== WHAT THE EXERCISE ASKS ==
Reproduce verbatim the lines of the material below, starting at the line with "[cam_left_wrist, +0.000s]" and ending at the line with "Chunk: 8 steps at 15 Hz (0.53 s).", both inclusive; skip the rest.

== GIVEN DATA ==
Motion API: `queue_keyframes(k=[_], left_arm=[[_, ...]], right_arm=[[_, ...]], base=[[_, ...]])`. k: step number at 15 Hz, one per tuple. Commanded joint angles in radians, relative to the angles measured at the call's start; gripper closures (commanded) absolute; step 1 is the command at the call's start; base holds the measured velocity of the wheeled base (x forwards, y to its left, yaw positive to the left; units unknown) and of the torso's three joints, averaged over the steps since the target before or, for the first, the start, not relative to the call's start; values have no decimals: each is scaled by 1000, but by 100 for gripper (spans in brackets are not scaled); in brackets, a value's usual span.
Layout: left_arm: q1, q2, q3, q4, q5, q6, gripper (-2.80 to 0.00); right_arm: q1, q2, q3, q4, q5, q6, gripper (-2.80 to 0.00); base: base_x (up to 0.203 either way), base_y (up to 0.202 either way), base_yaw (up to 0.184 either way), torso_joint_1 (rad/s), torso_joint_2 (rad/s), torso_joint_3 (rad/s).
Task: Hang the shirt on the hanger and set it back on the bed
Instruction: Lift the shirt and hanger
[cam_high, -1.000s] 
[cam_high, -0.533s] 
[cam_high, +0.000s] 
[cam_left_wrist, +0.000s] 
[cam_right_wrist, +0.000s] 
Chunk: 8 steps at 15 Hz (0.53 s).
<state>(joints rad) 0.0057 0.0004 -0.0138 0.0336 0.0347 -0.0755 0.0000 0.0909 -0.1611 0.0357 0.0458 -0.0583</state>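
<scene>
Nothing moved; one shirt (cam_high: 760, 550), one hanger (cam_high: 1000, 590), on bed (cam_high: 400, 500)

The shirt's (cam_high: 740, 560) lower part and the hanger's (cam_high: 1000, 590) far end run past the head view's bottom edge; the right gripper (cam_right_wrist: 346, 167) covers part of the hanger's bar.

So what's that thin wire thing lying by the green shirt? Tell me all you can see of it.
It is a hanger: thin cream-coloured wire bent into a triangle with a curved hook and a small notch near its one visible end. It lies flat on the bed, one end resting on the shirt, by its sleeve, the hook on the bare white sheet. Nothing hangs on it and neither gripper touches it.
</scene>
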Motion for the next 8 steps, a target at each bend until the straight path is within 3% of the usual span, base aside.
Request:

== REPLY ==
[cam_left_wrist, +0.000s] 
[cam_right_wrist, +0.000s] 
Chunk: 8 steps at 15 Hz (0.53 s).

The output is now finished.